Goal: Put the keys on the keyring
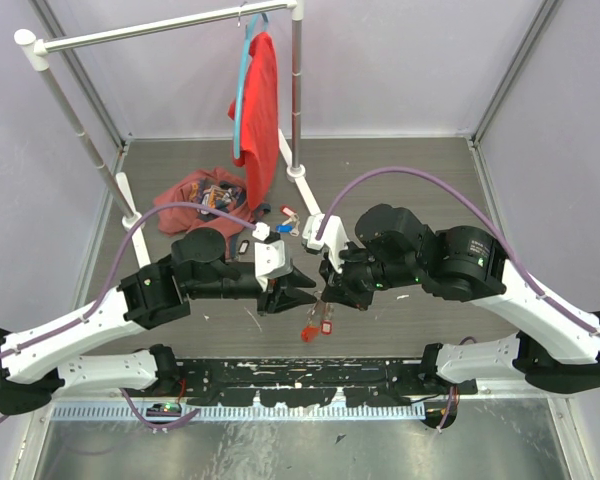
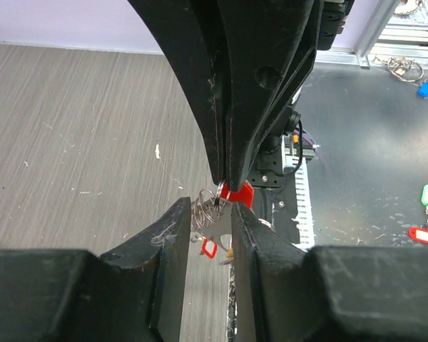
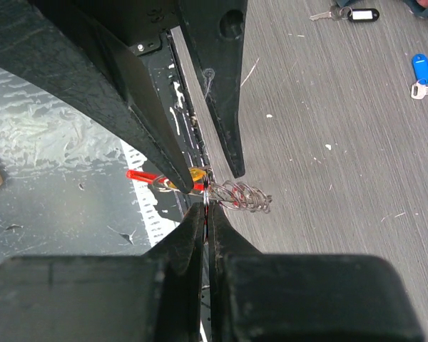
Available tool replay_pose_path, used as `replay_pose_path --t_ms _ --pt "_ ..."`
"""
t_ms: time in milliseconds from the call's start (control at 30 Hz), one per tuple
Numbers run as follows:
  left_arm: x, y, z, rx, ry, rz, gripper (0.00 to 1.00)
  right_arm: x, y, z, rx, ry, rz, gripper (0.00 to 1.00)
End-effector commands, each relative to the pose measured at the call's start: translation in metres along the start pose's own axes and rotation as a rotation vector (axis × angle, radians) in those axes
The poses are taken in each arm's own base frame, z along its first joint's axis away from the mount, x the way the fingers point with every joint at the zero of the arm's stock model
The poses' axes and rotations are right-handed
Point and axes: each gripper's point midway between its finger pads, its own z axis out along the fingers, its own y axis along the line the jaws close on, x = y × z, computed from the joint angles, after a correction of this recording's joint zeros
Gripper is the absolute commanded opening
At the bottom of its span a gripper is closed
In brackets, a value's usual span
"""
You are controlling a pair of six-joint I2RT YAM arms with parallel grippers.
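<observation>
the keyring (image 3: 239, 194) is held in the air above the table (image 1: 430, 190), close to its near edge and about midway between the left and right edges. it is gripped by the right gripper (image 3: 207, 210), whose fingers are pressed almost together on the ring end of the chain, with only a thin slit seen between them. the coiled silver chain is seen bunched just beyond that pinch. the long red tag (image 3: 139, 174) and the small yellow tag (image 3: 193, 176) are seen at the other side of the pinch, toward the near edge.

the left gripper (image 2: 211, 214) is met tip to tip with the right one. its claw is parted by a narrow gap, and the chain is seen at the mouth of that gap; whether the fingers touch the chain cannot be told.

a blue-tagged key (image 3: 421, 68) and a black-tagged key (image 3: 357, 14) are laid flat on the table nearer its middle, apart from both grippers.
</observation>
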Motion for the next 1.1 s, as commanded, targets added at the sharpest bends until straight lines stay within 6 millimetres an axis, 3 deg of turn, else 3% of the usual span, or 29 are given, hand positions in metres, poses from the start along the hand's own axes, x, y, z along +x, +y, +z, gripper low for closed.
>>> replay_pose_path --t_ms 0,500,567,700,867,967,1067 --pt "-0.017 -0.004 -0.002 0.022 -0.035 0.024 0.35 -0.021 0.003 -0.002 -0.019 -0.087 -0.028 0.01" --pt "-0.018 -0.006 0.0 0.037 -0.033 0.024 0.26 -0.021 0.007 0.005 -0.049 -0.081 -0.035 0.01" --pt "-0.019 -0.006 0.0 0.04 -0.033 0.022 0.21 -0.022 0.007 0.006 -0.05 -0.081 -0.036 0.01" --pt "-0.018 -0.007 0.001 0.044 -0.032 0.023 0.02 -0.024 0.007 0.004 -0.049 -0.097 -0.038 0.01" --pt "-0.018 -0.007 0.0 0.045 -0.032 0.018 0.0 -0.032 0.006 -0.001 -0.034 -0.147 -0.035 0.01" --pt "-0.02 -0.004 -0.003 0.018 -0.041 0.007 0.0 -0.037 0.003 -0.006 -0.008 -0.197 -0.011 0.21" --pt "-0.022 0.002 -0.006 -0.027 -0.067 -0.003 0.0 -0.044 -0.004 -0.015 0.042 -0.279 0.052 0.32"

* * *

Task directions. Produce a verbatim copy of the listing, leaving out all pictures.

Problem solution.
Goal: Put the keys on the keyring
Available tool replay_pose_path, used as `replay_pose_path --t_ms _ --pt "_ ..."`
"""
t_ms: time in milliseconds from the call's start (control at 30 Hz), one per tuple
Numbers run as follows:
  left_arm: x, y, z, rx, ry, rz, gripper (0.00 to 1.00)
  right_arm: x, y, z, rx, ry, rz, gripper (0.00 to 1.00)
End-effector commands, each relative to the pose measured at the call's start: translation in metres along the start pose's own axes and rotation as a rotation vector (axis × angle, radians) in those axes
The poses are taken in each arm's own base frame, z along its first joint's axis away from the mount, x the way the fingers point with every joint at the zero of the arm's stock model
The poses' axes and rotations are right-handed
Point and axes: each gripper's point midway between its finger pads, its own z axis out along the fingers, its own y axis along the line the jaws close on, x = y × z, computed from the joint angles, after a correction of this recording's joint zeros
Gripper is the absolute commanded opening
At the bottom of its span a gripper is closed
In brackets, a value's usual span
"""
You are controlling a pair of six-joint I2RT YAM arms with parallel grippers.
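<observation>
the keyring (image 3: 239, 194) is held in the air above the table (image 1: 430, 190), close to its near edge and about midway between the left and right edges. it is gripped by the right gripper (image 3: 207, 210), whose fingers are pressed almost together on the ring end of the chain, with only a thin slit seen between them. the coiled silver chain is seen bunched just beyond that pinch. the long red tag (image 3: 139, 174) and the small yellow tag (image 3: 193, 176) are seen at the other side of the pinch, toward the near edge.

the left gripper (image 2: 211, 214) is met tip to tip with the right one. its claw is parted by a narrow gap, and the chain is seen at the mouth of that gap; whether the fingers touch the chain cannot be told.

a blue-tagged key (image 3: 421, 68) and a black-tagged key (image 3: 357, 14) are laid flat on the table nearer its middle, apart from both grippers.
</observation>
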Motion for the next 1.1 s, as commanded, targets added at the sharpest bends until straight lines stay within 6 millimetres an axis, 3 deg of turn, else 3% of the usual span, or 29 are given, hand positions in metres, poses from the start along the hand's own axes, x, y, z along +x, +y, +z, gripper low for closed.
>>> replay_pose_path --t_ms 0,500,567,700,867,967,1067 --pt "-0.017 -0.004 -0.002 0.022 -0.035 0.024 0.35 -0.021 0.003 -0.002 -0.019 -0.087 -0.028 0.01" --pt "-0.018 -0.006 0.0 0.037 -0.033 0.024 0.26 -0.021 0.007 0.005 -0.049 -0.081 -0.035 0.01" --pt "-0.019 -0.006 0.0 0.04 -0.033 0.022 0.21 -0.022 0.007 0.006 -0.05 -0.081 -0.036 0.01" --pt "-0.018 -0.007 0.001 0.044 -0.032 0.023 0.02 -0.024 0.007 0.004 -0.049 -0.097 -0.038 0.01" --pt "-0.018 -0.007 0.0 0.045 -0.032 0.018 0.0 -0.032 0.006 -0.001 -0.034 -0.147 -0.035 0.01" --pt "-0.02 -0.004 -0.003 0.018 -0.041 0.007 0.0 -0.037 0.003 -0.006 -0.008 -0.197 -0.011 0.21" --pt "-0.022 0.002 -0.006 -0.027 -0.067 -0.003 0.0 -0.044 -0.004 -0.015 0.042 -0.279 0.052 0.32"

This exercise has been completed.